▸ **WHAT TO DO**: The answer must consist of each line below that holds the word "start", copied as it stands.

*** Begin section ***

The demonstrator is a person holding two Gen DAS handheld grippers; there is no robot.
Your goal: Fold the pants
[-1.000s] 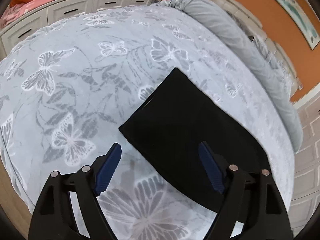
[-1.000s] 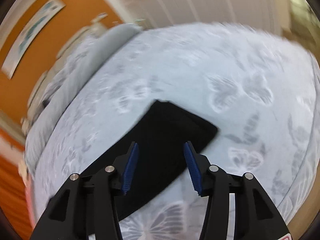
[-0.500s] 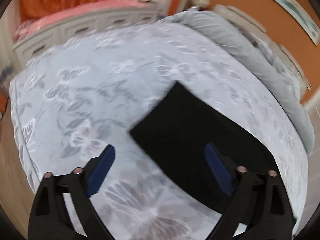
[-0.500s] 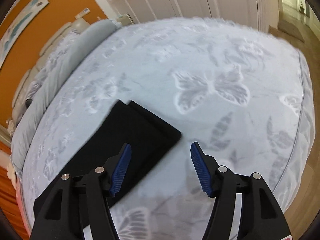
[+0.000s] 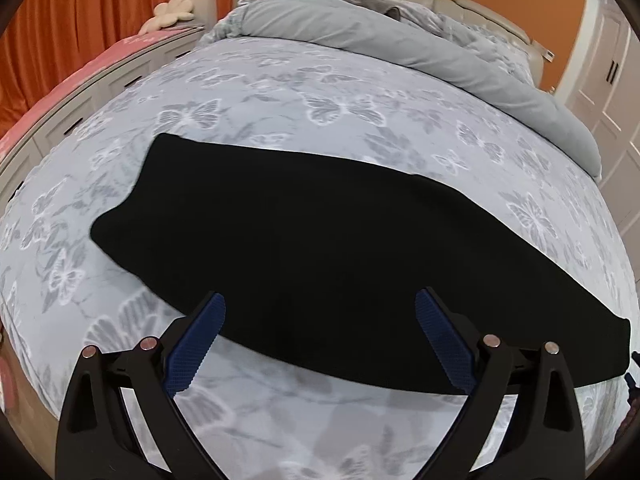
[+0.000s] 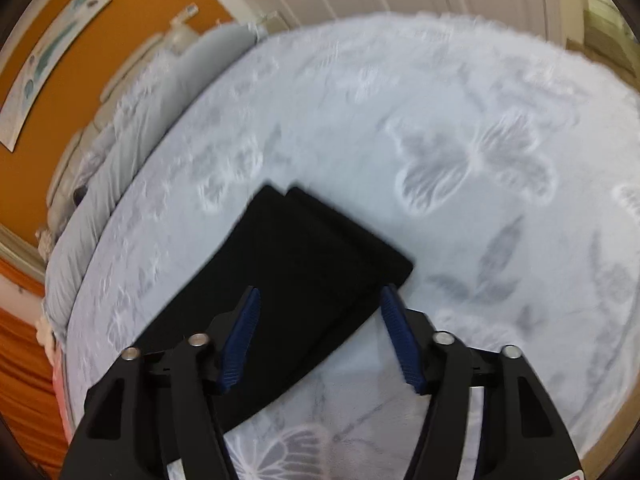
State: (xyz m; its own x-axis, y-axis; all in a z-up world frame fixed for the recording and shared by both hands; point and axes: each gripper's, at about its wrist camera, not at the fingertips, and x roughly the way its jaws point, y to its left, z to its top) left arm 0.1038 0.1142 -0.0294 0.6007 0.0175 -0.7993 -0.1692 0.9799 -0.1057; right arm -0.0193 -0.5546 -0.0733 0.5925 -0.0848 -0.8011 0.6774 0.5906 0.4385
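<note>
While flat on bedspread (image 5: 280, 80), one black pants (image 5: 320, 240); two grippers above.

I see my left gripper (image 5: 320, 312), jaws just opened wide and holding nothing, above the black pants (image 5: 320, 240) lying flat mid-bed (image 5: 280, 80).

Both wrist views steeply over bed (image 5: 360, 92)
</note>
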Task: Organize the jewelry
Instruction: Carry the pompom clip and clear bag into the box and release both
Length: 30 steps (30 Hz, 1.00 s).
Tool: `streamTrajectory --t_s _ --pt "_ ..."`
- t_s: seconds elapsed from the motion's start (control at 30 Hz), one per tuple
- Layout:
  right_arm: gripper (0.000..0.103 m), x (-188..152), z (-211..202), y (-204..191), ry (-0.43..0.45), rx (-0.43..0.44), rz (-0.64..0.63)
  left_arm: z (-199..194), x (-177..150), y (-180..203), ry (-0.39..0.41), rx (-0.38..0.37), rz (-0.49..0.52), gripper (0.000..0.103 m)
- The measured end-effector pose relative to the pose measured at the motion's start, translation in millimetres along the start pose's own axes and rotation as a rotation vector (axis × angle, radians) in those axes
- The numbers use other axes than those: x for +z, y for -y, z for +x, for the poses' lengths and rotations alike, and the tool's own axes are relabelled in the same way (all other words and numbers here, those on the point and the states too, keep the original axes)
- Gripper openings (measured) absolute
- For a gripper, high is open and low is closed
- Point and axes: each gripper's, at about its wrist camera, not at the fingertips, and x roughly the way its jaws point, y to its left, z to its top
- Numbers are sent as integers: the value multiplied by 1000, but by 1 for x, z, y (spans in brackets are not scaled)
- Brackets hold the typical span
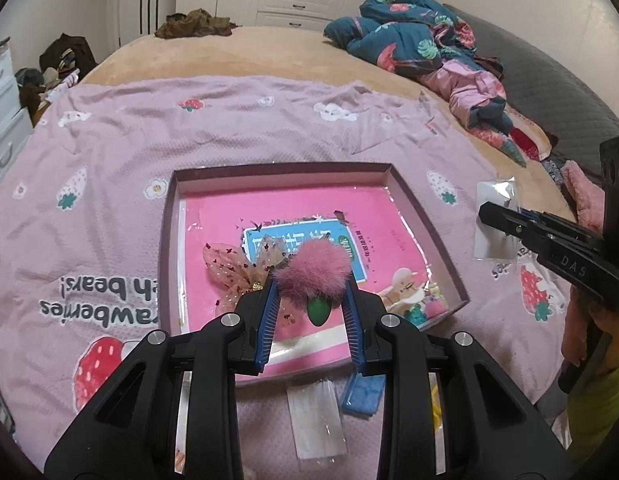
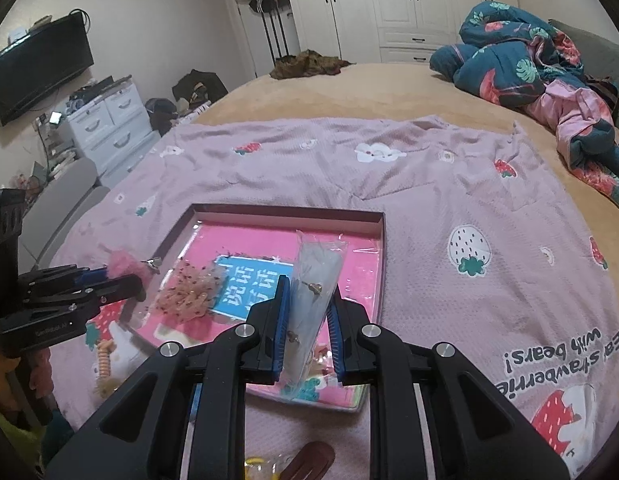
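Observation:
A shallow box (image 1: pixel 283 168) lined in pink lies on a lilac strawberry blanket (image 1: pixel 109 152). My left gripper (image 1: pixel 311 292) is shut on a pink fluffy pompom clip (image 1: pixel 315 272) with a green end, held over the box's near half. A sheer glittery bow (image 1: pixel 229 268) lies in the box just left of it. In the right wrist view, my right gripper (image 2: pixel 309 292) is shut on a clear earring packet (image 2: pixel 315 268) that stands up over the box (image 2: pixel 289 210). The left gripper (image 2: pixel 109 276) with the pompom (image 2: pixel 123 262) shows at that view's left, and the bow (image 2: pixel 189 292) beside it.
A bear-shaped clip (image 1: pixel 405 292) lies in the box's right near corner. In front of the box lie a clear packet (image 1: pixel 317 420), a small blue case (image 1: pixel 361 394), a spiral hair tie (image 2: pixel 105 360) and a brown clip (image 2: pixel 309 460). A rumpled quilt (image 1: pixel 413 28) lies at the far right.

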Motion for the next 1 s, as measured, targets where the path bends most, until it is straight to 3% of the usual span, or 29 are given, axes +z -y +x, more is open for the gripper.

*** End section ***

▸ **OUTPUT OF THE EXERCISE**:
- t_s: seconds elapsed from the motion's start (control at 30 Hz), one per tuple
- The measured end-effector pose relative to the pose measured at the motion's start, translation in millimetres along the start pose's own axes and rotation as a rotation vector (axis × angle, radians) in those axes

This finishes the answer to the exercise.